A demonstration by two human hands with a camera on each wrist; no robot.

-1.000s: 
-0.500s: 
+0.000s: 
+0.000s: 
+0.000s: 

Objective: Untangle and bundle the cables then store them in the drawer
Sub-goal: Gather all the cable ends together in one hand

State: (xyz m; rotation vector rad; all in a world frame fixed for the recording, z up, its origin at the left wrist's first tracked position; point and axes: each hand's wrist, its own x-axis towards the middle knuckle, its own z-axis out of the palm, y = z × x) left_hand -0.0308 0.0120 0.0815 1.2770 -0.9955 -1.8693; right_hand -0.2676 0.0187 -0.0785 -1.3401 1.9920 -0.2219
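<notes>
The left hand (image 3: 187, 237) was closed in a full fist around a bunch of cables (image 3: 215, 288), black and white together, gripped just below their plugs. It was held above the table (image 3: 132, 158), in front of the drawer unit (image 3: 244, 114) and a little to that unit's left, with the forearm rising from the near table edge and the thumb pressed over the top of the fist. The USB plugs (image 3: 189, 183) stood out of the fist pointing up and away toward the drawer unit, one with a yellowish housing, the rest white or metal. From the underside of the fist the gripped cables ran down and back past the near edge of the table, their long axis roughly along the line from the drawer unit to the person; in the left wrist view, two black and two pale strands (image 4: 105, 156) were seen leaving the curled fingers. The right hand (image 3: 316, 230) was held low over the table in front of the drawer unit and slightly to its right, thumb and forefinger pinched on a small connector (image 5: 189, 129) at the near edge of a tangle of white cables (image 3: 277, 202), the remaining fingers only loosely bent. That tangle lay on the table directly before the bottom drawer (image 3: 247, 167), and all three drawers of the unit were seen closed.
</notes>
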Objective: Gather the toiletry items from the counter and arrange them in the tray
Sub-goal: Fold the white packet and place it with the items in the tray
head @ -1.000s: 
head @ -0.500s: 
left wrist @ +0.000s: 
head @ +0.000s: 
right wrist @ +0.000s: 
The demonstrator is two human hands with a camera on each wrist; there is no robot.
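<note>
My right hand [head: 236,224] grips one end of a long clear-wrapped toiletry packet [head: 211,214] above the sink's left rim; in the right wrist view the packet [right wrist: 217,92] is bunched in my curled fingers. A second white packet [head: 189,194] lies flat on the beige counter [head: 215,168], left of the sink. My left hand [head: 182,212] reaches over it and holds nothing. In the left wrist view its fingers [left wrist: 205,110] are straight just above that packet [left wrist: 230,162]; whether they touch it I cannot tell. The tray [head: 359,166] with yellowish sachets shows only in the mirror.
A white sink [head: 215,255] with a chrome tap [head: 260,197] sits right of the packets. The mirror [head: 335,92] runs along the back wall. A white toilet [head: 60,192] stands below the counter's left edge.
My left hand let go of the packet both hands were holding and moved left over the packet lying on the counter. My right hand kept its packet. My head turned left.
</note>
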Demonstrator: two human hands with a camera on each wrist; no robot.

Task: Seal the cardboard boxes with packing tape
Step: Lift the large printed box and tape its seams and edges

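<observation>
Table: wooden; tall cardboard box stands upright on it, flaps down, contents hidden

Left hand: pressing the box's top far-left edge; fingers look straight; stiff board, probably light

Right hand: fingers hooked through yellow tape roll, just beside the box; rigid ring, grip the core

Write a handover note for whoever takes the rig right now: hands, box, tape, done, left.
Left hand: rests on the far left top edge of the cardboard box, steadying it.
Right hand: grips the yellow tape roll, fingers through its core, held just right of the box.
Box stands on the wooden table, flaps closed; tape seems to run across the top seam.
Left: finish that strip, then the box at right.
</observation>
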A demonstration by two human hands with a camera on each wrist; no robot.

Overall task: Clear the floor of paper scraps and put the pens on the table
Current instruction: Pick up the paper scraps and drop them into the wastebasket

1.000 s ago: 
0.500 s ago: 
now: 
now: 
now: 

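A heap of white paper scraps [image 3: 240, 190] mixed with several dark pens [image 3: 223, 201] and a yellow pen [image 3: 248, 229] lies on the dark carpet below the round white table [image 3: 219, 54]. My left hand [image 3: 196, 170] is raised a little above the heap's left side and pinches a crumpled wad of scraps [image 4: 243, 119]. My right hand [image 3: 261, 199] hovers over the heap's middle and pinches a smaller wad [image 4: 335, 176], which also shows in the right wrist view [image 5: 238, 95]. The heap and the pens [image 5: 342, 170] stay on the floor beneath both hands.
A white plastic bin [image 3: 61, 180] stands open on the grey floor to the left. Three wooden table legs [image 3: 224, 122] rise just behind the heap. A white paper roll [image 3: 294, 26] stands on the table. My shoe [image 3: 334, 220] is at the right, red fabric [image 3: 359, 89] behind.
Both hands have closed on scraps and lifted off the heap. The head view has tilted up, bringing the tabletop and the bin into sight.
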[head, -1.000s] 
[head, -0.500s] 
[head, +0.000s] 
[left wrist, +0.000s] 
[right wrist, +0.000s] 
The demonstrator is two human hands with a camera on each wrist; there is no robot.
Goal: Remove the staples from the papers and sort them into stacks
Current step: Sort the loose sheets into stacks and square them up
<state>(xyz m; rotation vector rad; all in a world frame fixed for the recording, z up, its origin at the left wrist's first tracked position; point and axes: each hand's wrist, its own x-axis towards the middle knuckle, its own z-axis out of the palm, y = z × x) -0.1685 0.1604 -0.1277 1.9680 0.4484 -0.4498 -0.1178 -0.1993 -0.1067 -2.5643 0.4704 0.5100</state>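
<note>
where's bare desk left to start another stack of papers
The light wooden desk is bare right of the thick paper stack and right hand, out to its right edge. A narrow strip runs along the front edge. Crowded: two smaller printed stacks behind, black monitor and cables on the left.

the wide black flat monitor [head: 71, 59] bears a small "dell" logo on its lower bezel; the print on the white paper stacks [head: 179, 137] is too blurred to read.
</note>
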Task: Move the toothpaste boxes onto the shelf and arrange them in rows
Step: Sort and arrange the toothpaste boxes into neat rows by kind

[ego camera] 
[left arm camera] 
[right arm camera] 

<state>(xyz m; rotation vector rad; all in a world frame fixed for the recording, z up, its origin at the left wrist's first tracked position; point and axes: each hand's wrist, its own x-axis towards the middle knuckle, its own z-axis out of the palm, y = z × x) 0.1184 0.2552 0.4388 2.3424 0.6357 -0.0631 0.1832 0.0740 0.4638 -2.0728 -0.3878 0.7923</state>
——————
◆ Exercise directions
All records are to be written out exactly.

◆ Result
A demonstration by two human hands with a camera on each wrist; no robot.

-1.000s: 
-0.500s: 
+0.000s: 
+0.000s: 
+0.000s: 

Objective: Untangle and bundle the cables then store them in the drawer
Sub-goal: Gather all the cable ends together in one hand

State: (xyz m; rotation vector rad; all in a world frame fixed for the recording, z up, its origin at the left wrist's first tracked position; point and axes: each hand's wrist, its own x-axis towards the middle knuckle, its own z-axis out of the palm, y = z × x) left_hand -0.0308 0.0120 0.0815 1.2770 -0.9955 -1.8693; right_hand -0.2676 0.0187 -0.0785 -1.3401 1.9920 -0.2219
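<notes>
The left hand (image 3: 187, 237) was closed in a full fist around a bunch of cables (image 3: 215, 288), black and white together, gripped just below their plugs. It was held above the table (image 3: 132, 158), in front of the drawer unit (image 3: 244, 114) and a little to that unit's left, with the forearm rising from the near table edge and the thumb pressed over the top of the fist. The USB plugs (image 3: 189, 183) stood out of the fist pointing up and away toward the drawer unit, one with a yellowish housing, the rest white or metal. From the underside of the fist the gripped cables ran down and back past the near edge of the table, their long axis roughly along the line from the drawer unit to the person; in the left wrist view, two black and two pale strands (image 4: 105, 156) were seen leaving the curled fingers. The right hand (image 3: 316, 230) was held low over the table in front of the drawer unit and slightly to its right, thumb and forefinger pinched on a small connector (image 5: 189, 129) at the near edge of a tangle of white cables (image 3: 277, 202), the remaining fingers only loosely bent. That tangle lay on the table directly before the bottom drawer (image 3: 247, 167), and all three drawers of the unit were seen closed.
</notes>
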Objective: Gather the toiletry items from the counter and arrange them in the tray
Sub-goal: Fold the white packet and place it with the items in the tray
head @ -1.000s: 
head @ -0.500s: 
left wrist @ +0.000s: 
head @ +0.000s: 
right wrist @ +0.000s: 
The demonstrator is two human hands with a camera on each wrist; there is no robot.
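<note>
My right hand [head: 236,224] grips one end of a long clear-wrapped toiletry packet [head: 211,214] above the sink's left rim; in the right wrist view the packet [right wrist: 217,92] is bunched in my curled fingers. A second white packet [head: 189,194] lies flat on the beige counter [head: 215,168], left of the sink. My left hand [head: 182,212] reaches over it and holds nothing. In the left wrist view its fingers [left wrist: 205,110] are straight just above that packet [left wrist: 230,162]; whether they touch it I cannot tell. The tray [head: 359,166] with yellowish sachets shows only in the mirror.
A white sink [head: 215,255] with a chrome tap [head: 260,197] sits right of the packets. The mirror [head: 335,92] runs along the back wall. A white toilet [head: 60,192] stands below the counter's left edge.
My left hand let go of the packet both hands were holding and moved left over the packet lying on the counter. My right hand kept its packet. My head turned left.
</note>
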Demonstrator: two human hands with a camera on each wrist; no robot.

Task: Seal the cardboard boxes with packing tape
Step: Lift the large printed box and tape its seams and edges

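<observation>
Table: wooden; tall cardboard box stands upright on it, flaps down, contents hidden

Left hand: pressing the box's top far-left edge; fingers look straight; stiff board, probably light

Right hand: fingers hooked through yellow tape roll, just beside the box; rigid ring, grip the core

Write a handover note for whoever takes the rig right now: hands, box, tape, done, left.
Left hand: rests on the far left top edge of the cardboard box, steadying it.
Right hand: grips the yellow tape roll, fingers through its core, held just right of the box.
Box stands on the wooden table, flaps closed; tape seems to run across the top seam.
Left: finish that strip, then the box at right.
</observation>
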A demonstration by two human hands with a camera on each wrist; no robot.

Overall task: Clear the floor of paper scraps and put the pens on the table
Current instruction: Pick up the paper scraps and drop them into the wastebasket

1.000 s ago: 
0.500 s ago: 
now: 
now: 
now: 

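A heap of white paper scraps [image 3: 240, 190] mixed with several dark pens [image 3: 223, 201] and a yellow pen [image 3: 248, 229] lies on the dark carpet below the round white table [image 3: 219, 54]. My left hand [image 3: 196, 170] is raised a little above the heap's left side and pinches a crumpled wad of scraps [image 4: 243, 119]. My right hand [image 3: 261, 199] hovers over the heap's middle and pinches a smaller wad [image 4: 335, 176], which also shows in the right wrist view [image 5: 238, 95]. The heap and the pens [image 5: 342, 170] stay on the floor beneath both hands.
A white plastic bin [image 3: 61, 180] stands open on the grey floor to the left. Three wooden table legs [image 3: 224, 122] rise just behind the heap. A white paper roll [image 3: 294, 26] stands on the table. My shoe [image 3: 334, 220] is at the right, red fabric [image 3: 359, 89] behind.
Both hands have closed on scraps and lifted off the heap. The head view has tilted up, bringing the tabletop and the bin into sight.
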[head, -1.000s] 
[head, -0.500s] 
[head, +0.000s] 
[left wrist, +0.000s] 
[right wrist, +0.000s] 
The demonstrator is two human hands with a camera on each wrist; there is no robot.
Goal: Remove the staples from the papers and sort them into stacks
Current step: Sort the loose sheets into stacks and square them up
<state>(xyz m; rotation vector rad; all in a world frame fixed for the recording, z up, its origin at the left wrist's first tracked position; point and axes: each hand's wrist, its own x-axis towards the middle knuckle, its own z-axis out of the palm, y = z × x) -0.1685 0.1604 -0.1277 1.9680 0.4484 -0.4498 -0.1178 -0.1993 -0.1067 -2.5643 0.4704 0.5100</state>
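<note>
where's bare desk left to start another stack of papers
The light wooden desk is bare right of the thick paper stack and right hand, out to its right edge. A narrow strip runs along the front edge. Crowded: two smaller printed stacks behind, black monitor and cables on the left.

the wide black flat monitor [head: 71, 59] bears a small "dell" logo on its lower bezel; the print on the white paper stacks [head: 179, 137] is too blurred to read.
</note>
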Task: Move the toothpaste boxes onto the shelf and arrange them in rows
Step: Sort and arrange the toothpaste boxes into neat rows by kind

[ego camera] 
[left arm camera] 
[right arm camera] 

<state>(xyz m; rotation vector rad; all in a world frame fixed for the recording, z up, its origin at the left wrist's first tracked position; point and axes: each hand's wrist, its own x-axis towards the middle knuckle, its own z-axis out of the palm, y = z × x) 0.1184 0.2552 0.4388 2.3424 0.6357 -0.0631 0.1832 0.0740 0.4638 -2.0728 -0.3878 0.7923</state>

The response to this exercise has been given in full.